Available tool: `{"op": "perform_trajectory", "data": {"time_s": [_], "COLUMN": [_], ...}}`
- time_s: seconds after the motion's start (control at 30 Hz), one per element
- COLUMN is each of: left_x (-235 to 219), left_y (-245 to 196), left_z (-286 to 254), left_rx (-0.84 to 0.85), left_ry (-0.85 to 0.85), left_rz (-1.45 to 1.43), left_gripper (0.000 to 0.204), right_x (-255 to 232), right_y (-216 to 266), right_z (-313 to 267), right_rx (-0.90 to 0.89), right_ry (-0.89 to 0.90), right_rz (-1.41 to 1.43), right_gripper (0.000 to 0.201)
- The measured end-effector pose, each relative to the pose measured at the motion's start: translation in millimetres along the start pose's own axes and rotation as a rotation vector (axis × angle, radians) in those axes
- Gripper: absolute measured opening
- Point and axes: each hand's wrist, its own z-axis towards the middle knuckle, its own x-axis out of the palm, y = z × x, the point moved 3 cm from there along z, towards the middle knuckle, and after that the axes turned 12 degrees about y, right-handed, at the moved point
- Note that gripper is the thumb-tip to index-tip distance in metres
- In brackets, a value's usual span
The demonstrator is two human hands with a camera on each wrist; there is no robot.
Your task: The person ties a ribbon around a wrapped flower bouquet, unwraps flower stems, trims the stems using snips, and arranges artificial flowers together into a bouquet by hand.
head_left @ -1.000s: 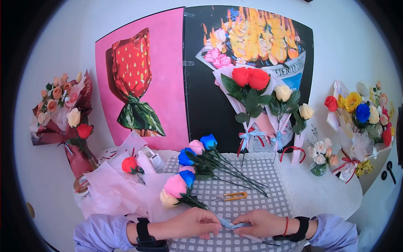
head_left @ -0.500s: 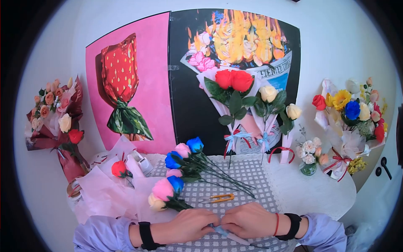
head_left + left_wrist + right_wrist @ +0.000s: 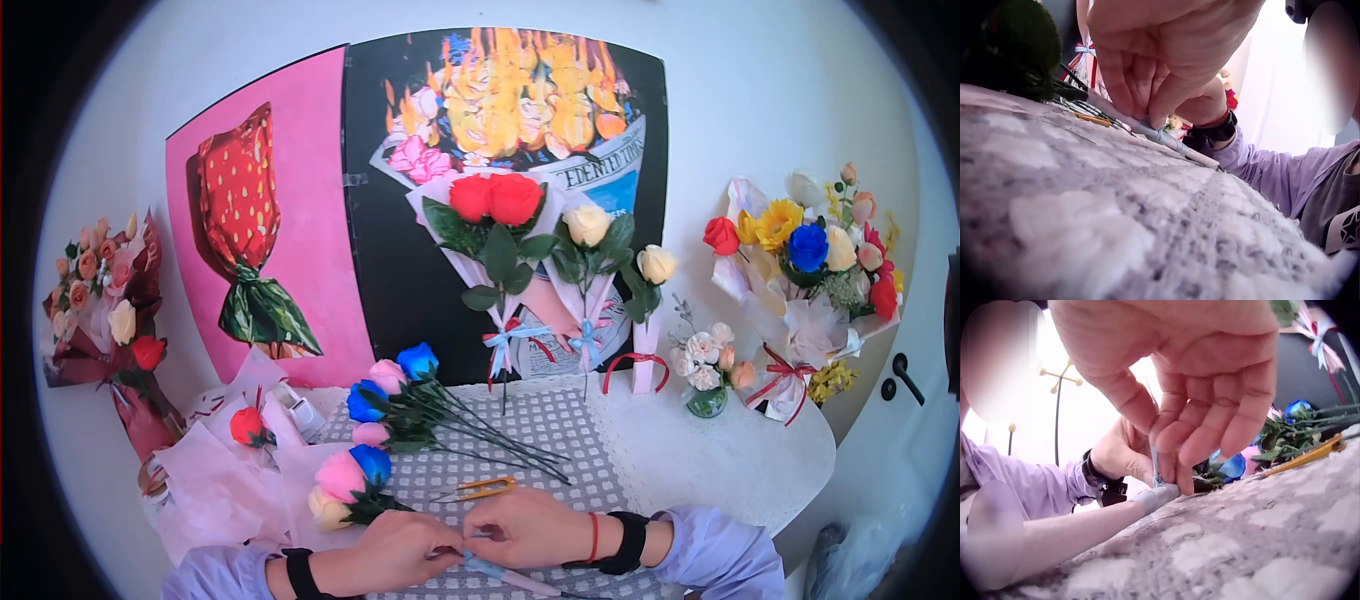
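Note:
A light blue ribbon [image 3: 1154, 464] is wound round the pale-wrapped stems [image 3: 1079, 540] of a small bouquet lying on the cloth. At its other end are a pink rose [image 3: 341, 476], a blue rose [image 3: 371, 464] and a cream rose [image 3: 328, 510]. My right hand [image 3: 525, 527] pinches a strand of the ribbon between thumb and fingertips, standing up from the wrap. Close against it, my left hand [image 3: 405, 548] pinches the ribbon low at the binding [image 3: 1159, 134]. The two hands nearly meet above the stems, hiding part of the knot in the head view.
Yellow-handled thread snips [image 3: 485, 488] lie just beyond my hands. Behind them are loose blue and pink roses [image 3: 370, 402]. Pink wrapping paper [image 3: 215, 490] and a red rose [image 3: 246, 427] lie left. Wrapped bouquets [image 3: 590, 260] stand at the back, a small glass vase [image 3: 707, 402] to the right.
My hands have come together from slightly apart, the right hand moving over the binding and drawing up a ribbon strand. The head view has turned right, so everything sits further left.

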Motion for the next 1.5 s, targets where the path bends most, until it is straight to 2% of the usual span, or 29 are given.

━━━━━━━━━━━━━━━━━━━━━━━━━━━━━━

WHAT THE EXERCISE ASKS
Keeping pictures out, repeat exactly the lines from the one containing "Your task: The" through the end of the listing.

PROBLEM SOLUTION
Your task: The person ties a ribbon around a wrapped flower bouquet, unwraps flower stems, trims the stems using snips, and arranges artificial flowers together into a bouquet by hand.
head_left @ -1.000s: 
head_left @ -0.500s: 
head_left + left_wrist + right_wrist @ +0.000s: 
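Note:
A light blue ribbon [image 3: 1154, 464] is wound round the pale-wrapped stems [image 3: 1079, 540] of a small bouquet lying on the cloth. At its other end are a pink rose [image 3: 341, 476], a blue rose [image 3: 371, 464] and a cream rose [image 3: 328, 510]. My right hand [image 3: 525, 527] pinches a strand of the ribbon between thumb and fingertips, standing up from the wrap. Close against it, my left hand [image 3: 405, 548] pinches the ribbon low at the binding [image 3: 1159, 134]. The two hands nearly meet above the stems, hiding part of the knot in the head view.
Yellow-handled thread snips [image 3: 485, 488] lie just beyond my hands. Behind them are loose blue and pink roses [image 3: 370, 402]. Pink wrapping paper [image 3: 215, 490] and a red rose [image 3: 246, 427] lie left. Wrapped bouquets [image 3: 590, 260] stand at the back, a small glass vase [image 3: 707, 402] to the right.
My hands have come together from slightly apart, the right hand moving over the binding and drawing up a ribbon strand. The head view has turned right, so everything sits further left.
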
Motion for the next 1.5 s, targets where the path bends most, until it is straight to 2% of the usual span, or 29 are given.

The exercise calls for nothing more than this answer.